Task statement: Output every line below without omitting or altering anything.

(Entries taken from a collection)
BEGIN

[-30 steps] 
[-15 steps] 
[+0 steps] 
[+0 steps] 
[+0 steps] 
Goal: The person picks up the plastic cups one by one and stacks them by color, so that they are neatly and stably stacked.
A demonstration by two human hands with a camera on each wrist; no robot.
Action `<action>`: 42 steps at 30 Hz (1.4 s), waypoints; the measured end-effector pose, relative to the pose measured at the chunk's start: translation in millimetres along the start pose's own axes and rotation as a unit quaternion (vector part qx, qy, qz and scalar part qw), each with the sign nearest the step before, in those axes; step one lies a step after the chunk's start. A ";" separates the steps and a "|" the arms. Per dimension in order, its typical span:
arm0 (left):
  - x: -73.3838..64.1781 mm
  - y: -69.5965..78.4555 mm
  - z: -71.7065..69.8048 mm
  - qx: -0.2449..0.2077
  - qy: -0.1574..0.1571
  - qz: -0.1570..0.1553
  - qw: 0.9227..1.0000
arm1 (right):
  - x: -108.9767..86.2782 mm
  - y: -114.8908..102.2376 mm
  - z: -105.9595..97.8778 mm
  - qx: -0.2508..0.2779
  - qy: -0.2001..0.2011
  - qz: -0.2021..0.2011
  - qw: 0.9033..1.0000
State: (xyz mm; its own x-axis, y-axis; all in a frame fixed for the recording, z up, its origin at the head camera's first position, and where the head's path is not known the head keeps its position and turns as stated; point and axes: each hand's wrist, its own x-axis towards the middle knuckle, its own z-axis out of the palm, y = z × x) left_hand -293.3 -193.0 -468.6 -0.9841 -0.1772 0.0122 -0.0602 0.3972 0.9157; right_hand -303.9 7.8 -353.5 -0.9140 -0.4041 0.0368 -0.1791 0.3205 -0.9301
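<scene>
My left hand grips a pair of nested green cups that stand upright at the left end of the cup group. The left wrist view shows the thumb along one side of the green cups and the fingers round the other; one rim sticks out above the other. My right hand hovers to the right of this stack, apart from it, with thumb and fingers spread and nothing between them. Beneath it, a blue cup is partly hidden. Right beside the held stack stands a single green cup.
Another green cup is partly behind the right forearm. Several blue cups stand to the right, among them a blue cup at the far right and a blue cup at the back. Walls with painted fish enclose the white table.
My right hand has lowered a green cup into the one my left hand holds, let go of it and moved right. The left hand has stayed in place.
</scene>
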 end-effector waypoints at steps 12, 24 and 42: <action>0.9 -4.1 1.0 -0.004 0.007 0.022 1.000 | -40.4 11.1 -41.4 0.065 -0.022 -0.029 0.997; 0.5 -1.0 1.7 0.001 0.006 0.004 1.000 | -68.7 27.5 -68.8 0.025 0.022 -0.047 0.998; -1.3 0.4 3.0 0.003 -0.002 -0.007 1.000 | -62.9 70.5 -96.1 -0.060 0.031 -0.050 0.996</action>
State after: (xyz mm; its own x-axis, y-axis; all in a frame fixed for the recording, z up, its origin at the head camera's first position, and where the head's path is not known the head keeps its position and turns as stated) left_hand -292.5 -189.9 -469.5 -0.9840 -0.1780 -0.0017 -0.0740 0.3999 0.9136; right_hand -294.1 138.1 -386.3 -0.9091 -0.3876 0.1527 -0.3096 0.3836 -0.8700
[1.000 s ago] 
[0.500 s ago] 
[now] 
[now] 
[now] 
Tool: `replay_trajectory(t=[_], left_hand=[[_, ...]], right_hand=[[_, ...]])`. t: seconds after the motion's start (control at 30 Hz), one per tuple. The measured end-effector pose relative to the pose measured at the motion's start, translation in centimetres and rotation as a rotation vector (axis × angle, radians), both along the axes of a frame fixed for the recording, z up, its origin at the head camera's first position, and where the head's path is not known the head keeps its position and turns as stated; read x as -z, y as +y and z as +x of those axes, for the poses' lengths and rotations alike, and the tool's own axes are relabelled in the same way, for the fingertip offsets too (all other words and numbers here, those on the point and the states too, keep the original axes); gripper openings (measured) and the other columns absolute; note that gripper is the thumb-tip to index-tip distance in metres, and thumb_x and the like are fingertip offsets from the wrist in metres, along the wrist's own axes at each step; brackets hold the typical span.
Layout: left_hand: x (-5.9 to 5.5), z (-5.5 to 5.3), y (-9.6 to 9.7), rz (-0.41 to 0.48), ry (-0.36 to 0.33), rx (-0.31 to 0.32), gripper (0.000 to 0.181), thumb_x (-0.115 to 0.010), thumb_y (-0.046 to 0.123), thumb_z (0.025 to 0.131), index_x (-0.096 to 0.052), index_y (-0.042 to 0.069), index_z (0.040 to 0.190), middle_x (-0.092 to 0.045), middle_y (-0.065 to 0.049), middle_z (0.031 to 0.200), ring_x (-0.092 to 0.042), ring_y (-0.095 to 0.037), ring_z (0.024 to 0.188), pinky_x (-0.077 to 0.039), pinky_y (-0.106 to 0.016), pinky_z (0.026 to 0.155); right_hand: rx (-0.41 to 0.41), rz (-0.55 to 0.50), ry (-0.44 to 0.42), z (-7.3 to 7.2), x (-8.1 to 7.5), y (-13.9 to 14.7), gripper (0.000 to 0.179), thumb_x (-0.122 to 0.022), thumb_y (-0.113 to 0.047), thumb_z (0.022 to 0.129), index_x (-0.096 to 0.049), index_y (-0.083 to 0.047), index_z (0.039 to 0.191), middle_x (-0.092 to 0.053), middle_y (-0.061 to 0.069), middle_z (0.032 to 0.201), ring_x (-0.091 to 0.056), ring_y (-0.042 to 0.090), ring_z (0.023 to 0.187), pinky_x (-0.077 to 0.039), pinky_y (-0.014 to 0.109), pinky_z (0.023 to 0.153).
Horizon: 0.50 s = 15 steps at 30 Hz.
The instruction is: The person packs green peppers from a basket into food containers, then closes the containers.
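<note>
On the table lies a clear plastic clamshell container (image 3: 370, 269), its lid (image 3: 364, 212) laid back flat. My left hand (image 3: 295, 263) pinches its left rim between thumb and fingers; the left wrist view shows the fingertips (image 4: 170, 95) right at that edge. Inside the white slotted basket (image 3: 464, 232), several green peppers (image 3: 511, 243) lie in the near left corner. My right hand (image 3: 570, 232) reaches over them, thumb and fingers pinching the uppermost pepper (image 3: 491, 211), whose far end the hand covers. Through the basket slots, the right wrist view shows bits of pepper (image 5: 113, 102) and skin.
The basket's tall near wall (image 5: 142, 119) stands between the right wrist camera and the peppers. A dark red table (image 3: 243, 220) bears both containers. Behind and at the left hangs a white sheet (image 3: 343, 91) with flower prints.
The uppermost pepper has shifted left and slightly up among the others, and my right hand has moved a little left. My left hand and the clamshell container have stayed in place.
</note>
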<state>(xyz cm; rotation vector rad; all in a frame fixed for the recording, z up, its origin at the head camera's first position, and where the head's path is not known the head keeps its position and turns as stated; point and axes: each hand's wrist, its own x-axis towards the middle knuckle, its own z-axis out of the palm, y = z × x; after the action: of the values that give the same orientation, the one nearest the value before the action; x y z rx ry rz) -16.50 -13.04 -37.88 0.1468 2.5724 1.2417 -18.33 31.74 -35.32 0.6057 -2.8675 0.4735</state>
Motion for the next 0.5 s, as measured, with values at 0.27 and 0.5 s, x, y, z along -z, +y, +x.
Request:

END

Solved exercise:
[-30 steps] 
[-15 steps] 
[+0 steps] 
[+0 steps] 
[+0 steps] 
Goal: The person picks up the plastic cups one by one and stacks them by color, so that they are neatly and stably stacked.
A demonstration by two human hands with a camera on each wrist; no robot.
Action `<action>`: 42 steps at 30 Hz (1.4 s), waypoints; the measured end-effector pose, relative to the pose measured at the chunk's start: translation in millimetres along the start pose's own axes and rotation as a unit quaternion (vector part qx, qy, qz and scalar part qw), each with the sign nearest the step before, in those axes; step one lies a step after the chunk's start. A ";" separates the steps and a "|" the arms. Per dimension in order, its typical span:
arm0 (left):
  - x: -73.3838..64.1781 mm
  - y: -69.5965..78.4555 mm
  - z: -71.7065..69.8048 mm
  - qx: -0.2449..0.2077
  - qy: -0.1574..0.1571
  - qz: -0.1570..0.1553
  - qw: 0.9227..1.0000
arm1 (right):
  - x: -108.9767..86.2782 mm
  - y: -114.8908..102.2376 mm
  - z: -105.9595..97.8778 mm
  - qx: -0.2508..0.2779
  - qy: -0.2001..0.2011
  - qz: -0.2021..0.2011
  - qw: 0.9033..1.0000
State: (xyz mm; its own x-axis, y-axis; all in a frame fixed for the recording, z up, its origin at the head camera's first position, and where the head's path is not known the head keeps its position and turns as stated; point and axes: each hand's wrist, its own x-axis towards the middle knuckle, its own z-axis out of the palm, y = z × x) left_hand -293.3 -193.0 -468.6 -0.9841 -0.1772 0.0122 -0.0602 0.3972 0.9157; right_hand -303.9 7.8 -353.5 -0.9140 -0.4041 0.0368 -0.1791 0.3205 -0.9301
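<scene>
My left hand grips a pair of nested green cups that stand upright at the left end of the cup group. The left wrist view shows the thumb along one side of the green cups and the fingers round the other; one rim sticks out above the other. My right hand hovers to the right of this stack, apart from it, with thumb and fingers spread and nothing between them. Beneath it, a blue cup is partly hidden. Right beside the held stack stands a single green cup.
Another green cup is partly behind the right forearm. Several blue cups stand to the right, among them a blue cup at the far right and a blue cup at the back. Walls with painted fish enclose the white table.
My right hand has lowered a green cup into the one my left hand holds, let go of it and moved right. The left hand has stayed in place.
</scene>
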 end-effector waypoints at steps 12, 24 and 42: <action>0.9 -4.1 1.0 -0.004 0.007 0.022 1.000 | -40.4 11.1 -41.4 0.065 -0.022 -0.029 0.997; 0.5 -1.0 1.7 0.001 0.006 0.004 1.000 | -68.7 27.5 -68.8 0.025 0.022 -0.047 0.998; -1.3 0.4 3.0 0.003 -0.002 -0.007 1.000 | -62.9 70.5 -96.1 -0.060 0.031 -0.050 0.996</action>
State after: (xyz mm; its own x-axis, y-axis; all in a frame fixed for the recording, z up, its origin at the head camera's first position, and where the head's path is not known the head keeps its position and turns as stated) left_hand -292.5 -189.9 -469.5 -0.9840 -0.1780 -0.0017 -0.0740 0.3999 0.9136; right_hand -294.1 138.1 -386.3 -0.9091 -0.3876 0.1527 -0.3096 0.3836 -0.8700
[1.000 s ago] 
[0.500 s ago] 
[now] 
[now] 
[now] 
Tool: `replay_trajectory(t=[_], left_hand=[[_, ...]], right_hand=[[_, ...]])`. t: seconds after the motion's start (control at 30 Hz), one per tuple. The measured end-effector pose relative to the pose measured at the motion's start, translation in centimetres and rotation as a rotation vector (axis × angle, radians), both along the axes of a frame fixed for the recording, z up, its origin at the head camera's first position, and where the head's path is not known the head keeps its position and turns as stated; read x as -z, y as +y and z as +x of those axes, for the poses' lengths and rotations alike, and the tool's own axes are relabelled in the same way, for the fingertip offsets too (all other words and numbers here, those on the point and the states too, keep the original axes); gripper openings (measured) and the other columns absolute; note that gripper is the thumb-tip to index-tip distance in metres, and thumb_x and the like are fingertip offsets from the wrist in metres, along the wrist's own axes at each step; brackets hold the typical span.
Layout: left_hand: x (-5.9 to 5.5), z (-5.5 to 5.3), y (-9.6 to 9.7), rz (-0.41 to 0.48), ry (-0.36 to 0.33), rx (-0.31 to 0.32), gripper (0.000 to 0.181), thumb_x (-0.115 to 0.010), thumb_y (-0.046 to 0.123), thumb_z (0.025 to 0.131), index_x (-0.096 to 0.052), index_y (-0.042 to 0.069), index_z (0.040 to 0.190), middle_x (-0.092 to 0.045), middle_y (-0.065 to 0.049), middle_z (0.031 to 0.200), ring_x (-0.092 to 0.042), ring_y (-0.095 to 0.037), ring_z (0.024 to 0.188), pinky_x (-0.077 to 0.039), pinky_y (-0.106 to 0.016), pinky_z (0.026 to 0.155); right_hand: rx (-0.41 to 0.41), rz (-0.55 to 0.50), ry (-0.44 to 0.42), z (-7.3 to 7.2), x (-8.1 to 7.5), y (-13.9 to 14.7), gripper (0.000 to 0.179), thumb_x (-0.122 to 0.022), thumb_y (-0.113 to 0.047), thumb_z (0.022 to 0.129), index_x (-0.096 to 0.049), index_y (-0.083 to 0.047), index_z (0.039 to 0.191), middle_x (-0.092 to 0.053), middle_y (-0.061 to 0.069), middle_z (0.032 to 0.201), ring_x (-0.091 to 0.056), ring_y (-0.042 to 0.090), ring_z (0.023 to 0.187), pinky_x (-0.077 to 0.039), pinky_y (-0.014 to 0.109), pinky_z (0.023 to 0.153).
Horizon: 0.50 s = 15 steps at 30 Hz.
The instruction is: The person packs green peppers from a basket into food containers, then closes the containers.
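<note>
On the table lies a clear plastic clamshell container (image 3: 370, 269), its lid (image 3: 364, 212) laid back flat. My left hand (image 3: 295, 263) pinches its left rim between thumb and fingers; the left wrist view shows the fingertips (image 4: 170, 95) right at that edge. Inside the white slotted basket (image 3: 464, 232), several green peppers (image 3: 511, 243) lie in the near left corner. My right hand (image 3: 570, 232) reaches over them, thumb and fingers pinching the uppermost pepper (image 3: 491, 211), whose far end the hand covers. Through the basket slots, the right wrist view shows bits of pepper (image 5: 113, 102) and skin.
The basket's tall near wall (image 5: 142, 119) stands between the right wrist camera and the peppers. A dark red table (image 3: 243, 220) bears both containers. Behind and at the left hangs a white sheet (image 3: 343, 91) with flower prints.
The uppermost pepper has shifted left and slightly up among the others, and my right hand has moved a little left. My left hand and the clamshell container have stayed in place.
</note>
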<state>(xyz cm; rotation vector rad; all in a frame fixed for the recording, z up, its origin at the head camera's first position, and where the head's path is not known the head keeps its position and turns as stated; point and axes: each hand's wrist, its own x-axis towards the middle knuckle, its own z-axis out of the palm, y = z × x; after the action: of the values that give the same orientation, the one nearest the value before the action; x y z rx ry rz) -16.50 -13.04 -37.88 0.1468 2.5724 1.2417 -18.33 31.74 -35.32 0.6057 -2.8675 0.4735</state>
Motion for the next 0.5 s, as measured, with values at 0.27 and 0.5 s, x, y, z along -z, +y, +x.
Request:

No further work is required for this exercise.